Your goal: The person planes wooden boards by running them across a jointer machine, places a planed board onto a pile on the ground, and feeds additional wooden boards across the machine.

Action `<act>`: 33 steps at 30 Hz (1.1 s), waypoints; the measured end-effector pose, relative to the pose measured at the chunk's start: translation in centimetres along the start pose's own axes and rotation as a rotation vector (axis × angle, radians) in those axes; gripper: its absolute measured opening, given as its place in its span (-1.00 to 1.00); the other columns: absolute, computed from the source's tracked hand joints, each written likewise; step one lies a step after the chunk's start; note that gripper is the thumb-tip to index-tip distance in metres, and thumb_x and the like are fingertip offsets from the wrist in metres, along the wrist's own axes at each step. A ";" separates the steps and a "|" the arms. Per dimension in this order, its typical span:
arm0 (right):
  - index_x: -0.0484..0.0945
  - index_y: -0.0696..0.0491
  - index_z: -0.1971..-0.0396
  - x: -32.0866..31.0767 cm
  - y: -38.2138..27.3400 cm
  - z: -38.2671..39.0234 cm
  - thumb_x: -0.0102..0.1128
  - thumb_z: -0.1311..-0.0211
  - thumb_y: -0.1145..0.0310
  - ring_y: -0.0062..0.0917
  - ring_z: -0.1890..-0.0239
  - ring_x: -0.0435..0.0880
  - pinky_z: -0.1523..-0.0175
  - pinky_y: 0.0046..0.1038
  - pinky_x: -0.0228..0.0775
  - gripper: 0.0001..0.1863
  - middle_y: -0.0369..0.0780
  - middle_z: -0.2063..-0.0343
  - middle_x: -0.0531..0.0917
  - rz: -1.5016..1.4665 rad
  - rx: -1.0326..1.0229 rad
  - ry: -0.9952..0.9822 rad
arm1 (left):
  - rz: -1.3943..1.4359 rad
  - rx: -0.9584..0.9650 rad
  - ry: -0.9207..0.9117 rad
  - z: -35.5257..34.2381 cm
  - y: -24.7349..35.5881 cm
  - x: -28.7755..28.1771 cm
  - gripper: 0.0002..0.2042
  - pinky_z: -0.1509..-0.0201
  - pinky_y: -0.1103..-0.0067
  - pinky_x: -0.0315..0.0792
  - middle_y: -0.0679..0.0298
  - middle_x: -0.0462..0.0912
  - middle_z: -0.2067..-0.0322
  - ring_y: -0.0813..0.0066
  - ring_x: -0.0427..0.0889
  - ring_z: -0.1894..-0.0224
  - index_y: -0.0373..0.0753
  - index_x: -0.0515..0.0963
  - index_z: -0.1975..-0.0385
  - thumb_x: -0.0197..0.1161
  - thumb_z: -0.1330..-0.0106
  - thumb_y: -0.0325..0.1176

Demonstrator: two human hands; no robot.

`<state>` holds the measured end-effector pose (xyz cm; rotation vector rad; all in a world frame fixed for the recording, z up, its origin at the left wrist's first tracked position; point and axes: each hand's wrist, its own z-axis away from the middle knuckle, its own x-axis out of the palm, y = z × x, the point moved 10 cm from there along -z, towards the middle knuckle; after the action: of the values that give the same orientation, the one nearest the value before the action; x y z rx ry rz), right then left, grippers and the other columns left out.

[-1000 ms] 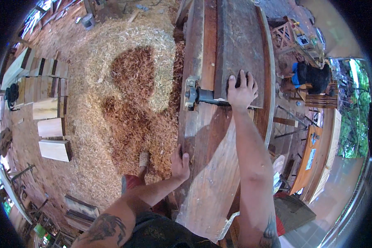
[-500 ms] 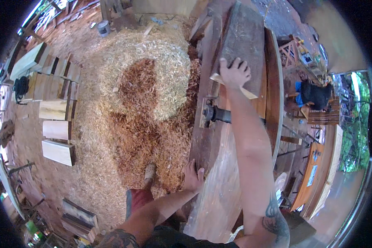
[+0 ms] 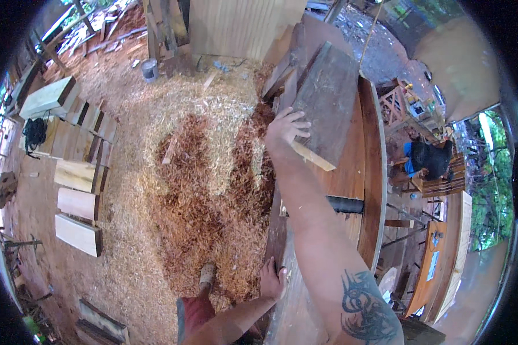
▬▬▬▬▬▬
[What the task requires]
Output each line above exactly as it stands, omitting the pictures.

[Answer for this exercise]
Your goal: The person planes wooden boards by running them across a jointer machine, places a planed board onto a pile on the ground, and feeds additional wooden boards across the machine.

Action `<act>`: 33 steps at 30 Hz (1.1 s), waypoints; the measured end-effector pose, relative to the pose measured at the chunk's start: translation in centimetres along the start pose's own axes and rotation as a rotation vector (axis × angle, radians) in those axes; gripper: its absolute measured opening, given as its place in its span (-1.00 to 1.00); the other columns: absolute, computed from the source's tracked hand joints, each written likewise; step one lies a step after the chunk's start; note that gripper is the thumb-tip to index-tip distance in metres, and thumb_x and the like are fingertip offsets from the wrist in metres, along the wrist's own axes at each step. A ";" separates the steps and a "|" the arms. Per dimension in this order, its typical span:
arm0 (right):
  - index_x: -0.0484..0.0945
  - index_y: -0.0696..0.0491
  - index_z: -0.1971..-0.0396
  - x: -32.0866..31.0767 cm
  - y: -38.2138..27.3400 cm
  - z: -38.2671..39.0234 cm
  - thumb_x: -0.0102..0.1128
  - thumb_z: -0.1311..-0.0211
  - thumb_y: -0.1145..0.0310
  - ring_y: -0.0062..0.0917
  - ring_z: -0.1890..-0.0239
  - ring_x: -0.0435..0.0880
  - pinky_z: -0.1523..-0.0175
  - pinky_y: 0.0046..0.1038
  - pinky_x: -0.0228..0.0775
  - gripper: 0.0001..0.1863
  - middle_y: -0.0369..0.0780
  - middle_z: -0.2063..-0.0343
  - middle_x: -0.0531..0.0917
  - rz: -1.5016..1.4665 rad
  - rx: -1.0326..1.0229 rad
  - ry: -0.9952..0.9822 rad
arm1 (left):
  - rz: -1.3943..1.4359 rad
  - rx: -0.9584..0.9650 rad
  - ry: -0.9207..0.9117 rad
  - z: -35.5257..34.2381 cm
  - y: -24.7349..35.5881 cm
  - x: -28.7755..28.1771 cm
  - gripper: 0.0002..0.2042
  - pinky_z: -0.1509..-0.0201
  - pinky_y: -0.1103..-0.0067
  - pinky_x: -0.0315..0.0792
  - middle_y: -0.0679..0.0298
  - middle_x: -0.0462..0.0912
  - middle_z: -0.2067..-0.0322
  - ring_y: -0.0813..0.0066
  - ring_x: -0.0427..0.0889
  - ring_z: -0.1894..-0.0224
  - index_y: -0.0373..0.0753
  - index_x: -0.0515..0.0963
  - index_z: -0.1975..-0.0385
  - thumb_x: -0.0197..0.1161
  - thumb_z: -0.1330..-0.0106
  - thumb_y: -0.0325..0.1176

Demonstrator: two human hands; no robot.

`<state>` holds the measured end-effector pose (xyz cm; rotation vector rad; all in a world frame fixed for the recording, z up, its origin at the left wrist's first tracked position; point and axes: each hand's wrist, its own z-axis away from the middle knuckle, its own x-axis out of the palm, y = z × x, the point moved 10 cm from there along -z, towards the middle knuckle; after the action: of the values that give the same orientation, the one nearest the value before the action; x y z rx ry rz), right then left, grippers and the other columns left out.

[-1000 ms] 
[-500 ms] 
[+0 ms] 

The exercise is complete as it stands.